Committee recommends capital budget request, learns of improvement projects

UNIVERSITY PARK, Pa. – Penn State is requesting $129.2 million in capital funding from the state for fiscal year 2015-16, with a primary focus on funding major building renewal and maintenance projects. The request was included in the consent agenda for the Board of Trustees Committee on Finance, Business and Capital Planning, which met today (Sept. 18).

The University submits the capital budget, which includes building and facilities funding requests, to the Commonwealth each year. Although projects may be listed in the capital plan, their inclusion does not guarantee Board of Trustee approval, nor does it guarantee funding from the state. Individual projects normally are presented to the board twice, and the board selects the architect, approves final plans and authorizes construction. Following approval by the board, the request is submitted for further consideration by the state Legislature. The capital budget request consists of those projects for which the University is seeking authorization for subsequent funding by the governor -- which is not assured. The following projects included in the 2015-16 capital budget are:

-- the renewal of Hosler Building. Built in 1950, the structure has seen few changes, leaving it in need of upgrades. The project will include replacing aging electrical, heating and air conditioning systems and windows, addressing accessibility issues and modifying the interior spaces to make them better suited to research and other activities in the building, which houses the Department of Energy and Mineral Engineering. The University is requesting $42 million.

-- improvements to the Vairo Library at Brandywine campus. The University is requesting $12 million to support making this library more accessible and replace outdated mechanical, electrical, plumbing and exterior building systems.

-- expansion and improvements to the Health and Human Development East Building to meet the needs of the College of Nursing. This project includes expanding the building, major renovation to interior spaces to provide modern classrooms, laboratories, offices and meeting and student support spaces. In addition, upgrades will be made to the entryways, flooring and lighting. The University is requesting $25 million.

-- construction of a new classroom and laboratory building at Penn State Abington. This project will provide much-needed space to support growing enrollment. The University is requesting $30 million for the facility, which will include classrooms, laboratories, offices and support spaces.

“These facilities are in need of significant renovations and upgrades. In some cases, the buildings’ conditions hamper the research and work being done by faculty and students,” said David Gray, senior vice president for Finance and Business. “In many instances, the work that needs to be done involves bringing the aging infrastructure up to date. That not only improves the facilities for the people who use them, but makes them operate more efficiently and brings them in line with contemporary standards for building construction and accessibility.” 

The request will be submitted to the Commonwealth Department of Education for further consideration by the state Legislature. The capital budget provides funding for facility and information technology investments. It is separate from the University’s operating budget, which pays for the day-to-day operating costs of the University as it conducts its mission of teaching, research and outreach.

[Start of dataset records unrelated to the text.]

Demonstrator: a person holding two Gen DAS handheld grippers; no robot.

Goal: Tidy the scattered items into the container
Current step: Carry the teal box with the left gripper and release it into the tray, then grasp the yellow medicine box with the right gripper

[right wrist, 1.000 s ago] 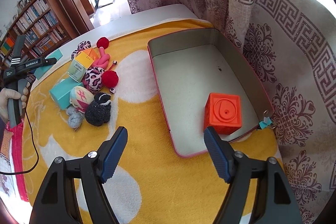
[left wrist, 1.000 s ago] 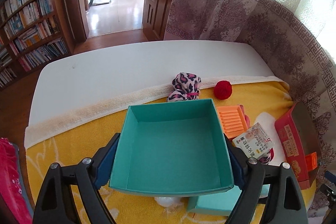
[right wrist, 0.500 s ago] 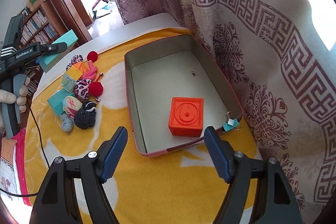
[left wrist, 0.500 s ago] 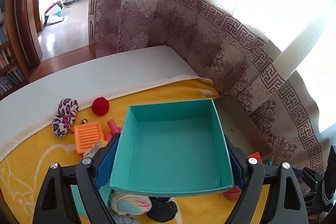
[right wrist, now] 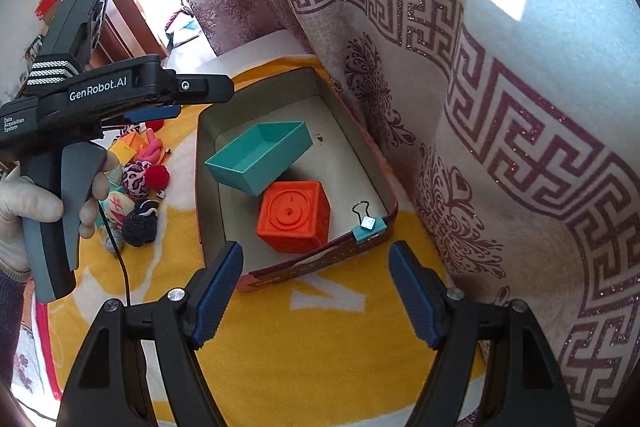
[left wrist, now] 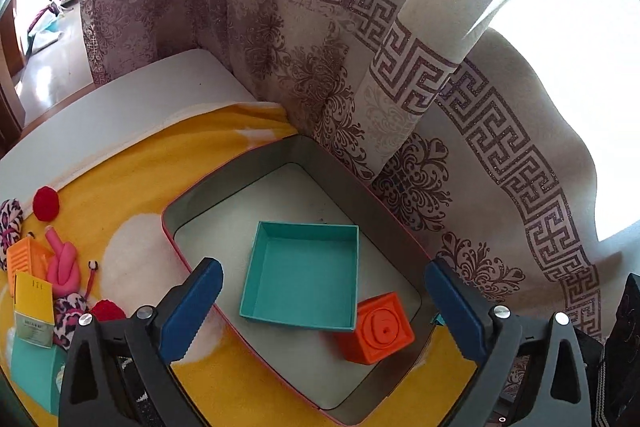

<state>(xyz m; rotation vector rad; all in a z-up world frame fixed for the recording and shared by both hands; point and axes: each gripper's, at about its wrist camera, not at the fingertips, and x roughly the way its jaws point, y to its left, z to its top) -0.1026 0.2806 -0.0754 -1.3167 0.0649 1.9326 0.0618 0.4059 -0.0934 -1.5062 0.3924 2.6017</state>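
Note:
A teal open box [left wrist: 300, 275] is inside the red-rimmed tin container [left wrist: 224, 183], apart from my left gripper [left wrist: 322, 267]. That gripper hovers above it; its jaws are opening and the pads touch nothing. In the right wrist view the teal box [right wrist: 260, 155] is tilted, with its near edge at the top of an orange cube [right wrist: 294, 215] in the tin [right wrist: 206, 163]. My right gripper [right wrist: 316, 251] is open and empty just outside the tin's near wall. The orange cube [left wrist: 380, 331] sits in the tin's near corner.
Loose items lie on the yellow blanket left of the tin: a red pompom [left wrist: 46, 203], a pink knotted toy [left wrist: 62, 267], a yellow carton [left wrist: 34, 303], a black pompom [right wrist: 140, 221]. A teal binder clip [right wrist: 368, 223] grips the tin's rim. A curtain [left wrist: 400, 107] hangs close behind.
My left gripper carried the teal box to the right over the tin and let it go; the box now lies inside. My right gripper drew back slightly toward the tin's near end.

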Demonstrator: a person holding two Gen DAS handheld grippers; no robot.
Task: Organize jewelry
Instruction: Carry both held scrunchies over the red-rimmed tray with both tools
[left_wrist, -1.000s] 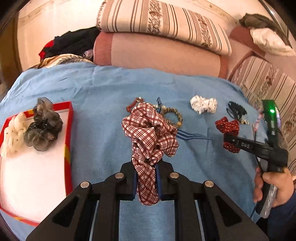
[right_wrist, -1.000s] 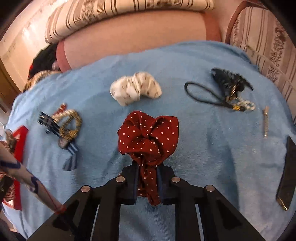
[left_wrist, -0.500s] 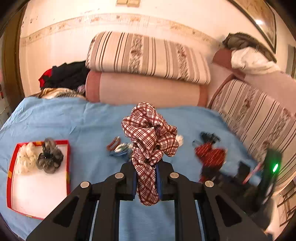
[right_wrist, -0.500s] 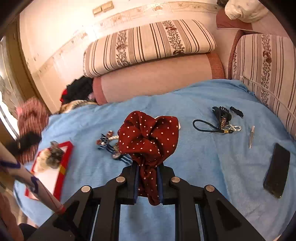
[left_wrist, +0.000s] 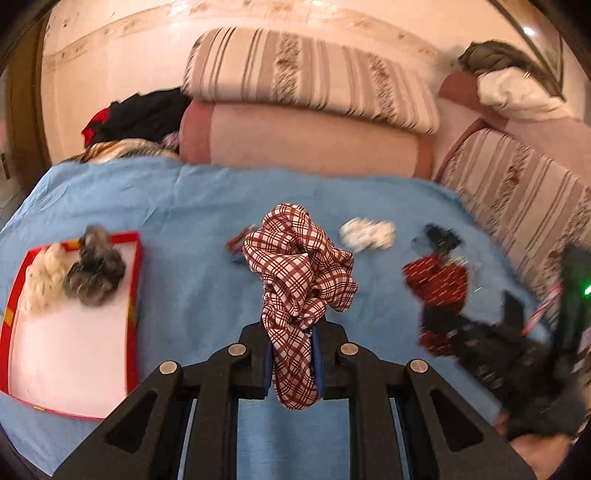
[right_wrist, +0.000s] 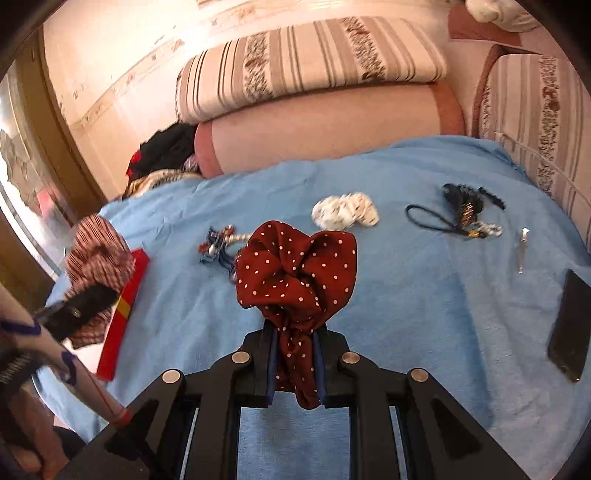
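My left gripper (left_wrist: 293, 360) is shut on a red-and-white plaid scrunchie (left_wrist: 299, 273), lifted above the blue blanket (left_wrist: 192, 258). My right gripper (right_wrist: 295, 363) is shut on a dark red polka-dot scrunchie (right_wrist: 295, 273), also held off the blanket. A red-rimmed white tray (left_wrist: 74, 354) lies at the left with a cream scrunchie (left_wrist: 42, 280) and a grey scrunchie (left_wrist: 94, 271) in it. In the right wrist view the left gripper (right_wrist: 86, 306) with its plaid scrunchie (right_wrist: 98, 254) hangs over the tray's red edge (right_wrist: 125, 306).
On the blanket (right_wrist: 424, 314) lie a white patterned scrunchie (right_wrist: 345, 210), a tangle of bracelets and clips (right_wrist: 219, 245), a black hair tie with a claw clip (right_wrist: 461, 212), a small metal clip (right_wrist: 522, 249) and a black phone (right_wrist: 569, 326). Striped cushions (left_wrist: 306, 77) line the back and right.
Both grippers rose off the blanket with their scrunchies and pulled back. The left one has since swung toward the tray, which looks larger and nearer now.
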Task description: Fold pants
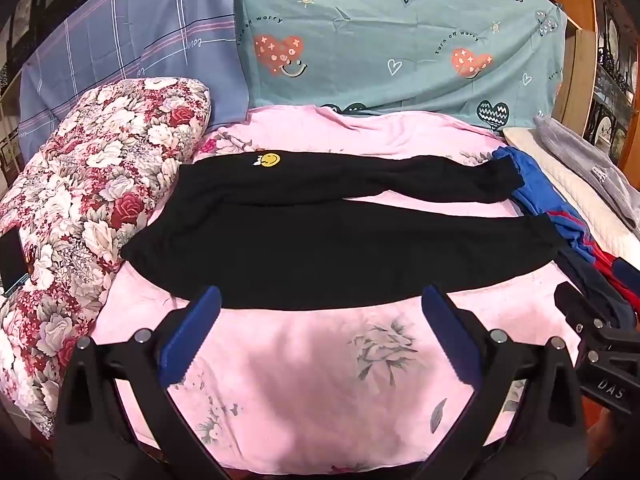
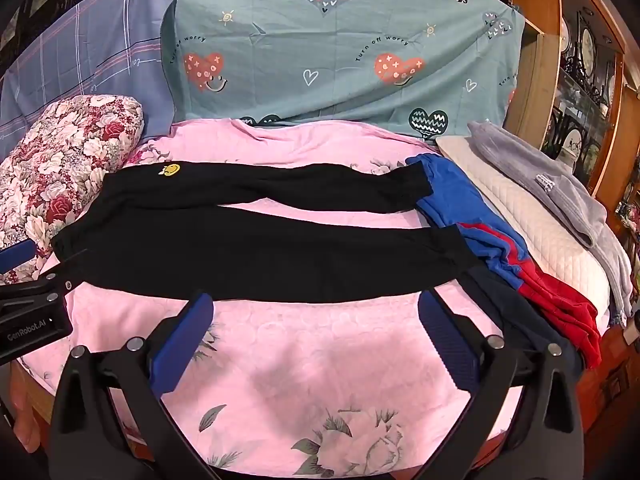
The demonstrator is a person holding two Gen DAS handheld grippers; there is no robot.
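At the left edge of the pink floral bed sheet (image 1: 320,380) a rolled red-and-white floral quilt (image 1: 80,200) bolsters the side. Beside it the black soft-cloth pants (image 1: 320,248) lie spread flat across the bed's middle, waistband touching the quilt, both legs running rightward and slightly parted (laid out, I judge, so one leg can be folded over the other). The cuffs meet a heap of blue and red garments (image 2: 500,248) at the right edge; how far they overlap it is hard to tell. Near the front edge, the left gripper (image 1: 320,332) and right gripper (image 2: 316,336) hover with jaws released wide, holding nothing. The pants' black cloth swallows any seams.
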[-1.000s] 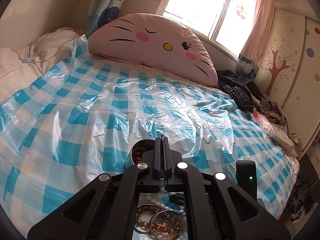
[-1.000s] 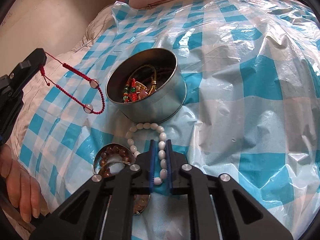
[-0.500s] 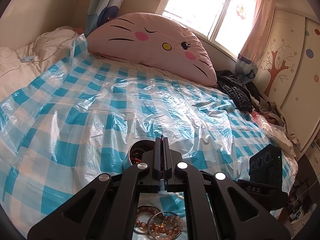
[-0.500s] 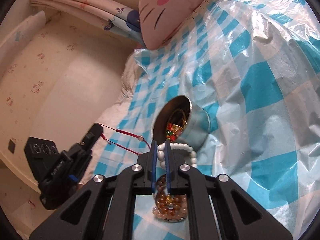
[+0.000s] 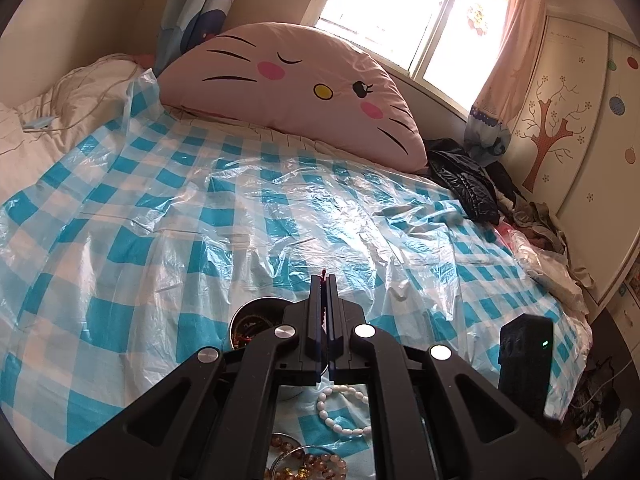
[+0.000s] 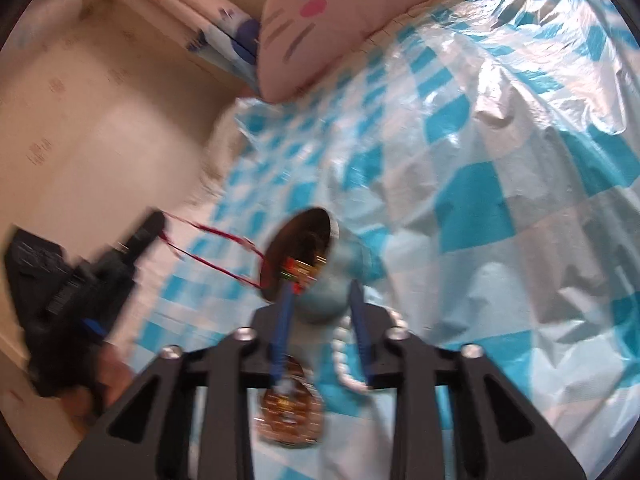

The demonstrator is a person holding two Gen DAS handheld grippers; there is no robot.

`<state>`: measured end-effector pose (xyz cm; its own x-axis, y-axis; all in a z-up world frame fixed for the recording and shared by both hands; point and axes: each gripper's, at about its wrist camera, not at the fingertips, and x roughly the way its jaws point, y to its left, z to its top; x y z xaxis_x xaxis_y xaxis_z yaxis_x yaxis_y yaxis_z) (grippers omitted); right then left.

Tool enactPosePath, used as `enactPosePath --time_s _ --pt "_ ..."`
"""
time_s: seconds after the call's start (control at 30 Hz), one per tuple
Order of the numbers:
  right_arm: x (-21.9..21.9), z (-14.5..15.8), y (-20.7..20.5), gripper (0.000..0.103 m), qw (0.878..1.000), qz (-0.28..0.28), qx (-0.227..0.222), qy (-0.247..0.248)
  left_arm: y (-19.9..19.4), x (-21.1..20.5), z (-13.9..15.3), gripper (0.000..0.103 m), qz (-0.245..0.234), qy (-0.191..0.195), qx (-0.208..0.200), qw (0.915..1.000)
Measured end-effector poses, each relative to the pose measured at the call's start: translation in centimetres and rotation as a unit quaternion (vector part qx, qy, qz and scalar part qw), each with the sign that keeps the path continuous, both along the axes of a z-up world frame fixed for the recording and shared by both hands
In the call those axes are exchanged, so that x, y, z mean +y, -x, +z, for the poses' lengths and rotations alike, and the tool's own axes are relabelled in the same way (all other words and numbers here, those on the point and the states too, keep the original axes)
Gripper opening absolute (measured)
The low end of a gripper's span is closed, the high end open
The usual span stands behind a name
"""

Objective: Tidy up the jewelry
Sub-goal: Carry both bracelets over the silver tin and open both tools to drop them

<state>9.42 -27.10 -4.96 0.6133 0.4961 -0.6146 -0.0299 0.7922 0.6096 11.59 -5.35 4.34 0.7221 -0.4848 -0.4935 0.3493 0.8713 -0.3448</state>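
Note:
My left gripper (image 5: 323, 280) is shut on a red cord bracelet (image 6: 216, 242), which hangs from it toward the round metal tin (image 6: 308, 260) that holds several pieces of jewelry. The tin also shows in the left wrist view (image 5: 256, 322), just below the left gripper. My right gripper (image 6: 320, 296) is open and empty, above the white bead bracelet (image 6: 346, 364), which lies on the bed beside the tin (image 5: 344, 410). The right wrist view is blurred. A lid with amber bead bracelets (image 6: 290, 414) lies in front of the tin.
The bed is covered by a blue and white checked plastic sheet (image 5: 224, 216). A pink cat-face pillow (image 5: 288, 92) lies at the head. Dark clothes (image 5: 468, 184) are piled at the right edge by a wardrobe. A wall (image 6: 92, 128) is left of the bed.
My right gripper has opened and let go of the white bead bracelet, which now lies on the sheet. My left gripper still holds the red cord bracelet near the tin.

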Motion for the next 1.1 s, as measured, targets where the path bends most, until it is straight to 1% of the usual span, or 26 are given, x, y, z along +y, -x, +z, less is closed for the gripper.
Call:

Although projects are listed in the capital plan, their inclusion does not guarantee Board of Trustee approval. Individual projects normally are presented to the board twice, and the board selects the architect, approves final plans and authorizes construction. A list of all projects in the five-year plan is available at online.

In addition, the committee recommended for approval the appointments of design build teams for a residence hall in North Halls and the renovation of Findlay Dining Commons in East Halls, both on the University Park campus, as well as the final plans and budget for the renovation of Whitmore Laboratory and the Material Research Laboratory, also on the University Park campus.

The firm of Irwin and Leighton of King of Prussia, Pa., was selected for the North Halls project. Turner Construction Co. of Pittsburgh was selected for the Findlay Dining Commons project. Final plans for the projects will be brought to the Board of Trustees for approval when designed and costs have been established.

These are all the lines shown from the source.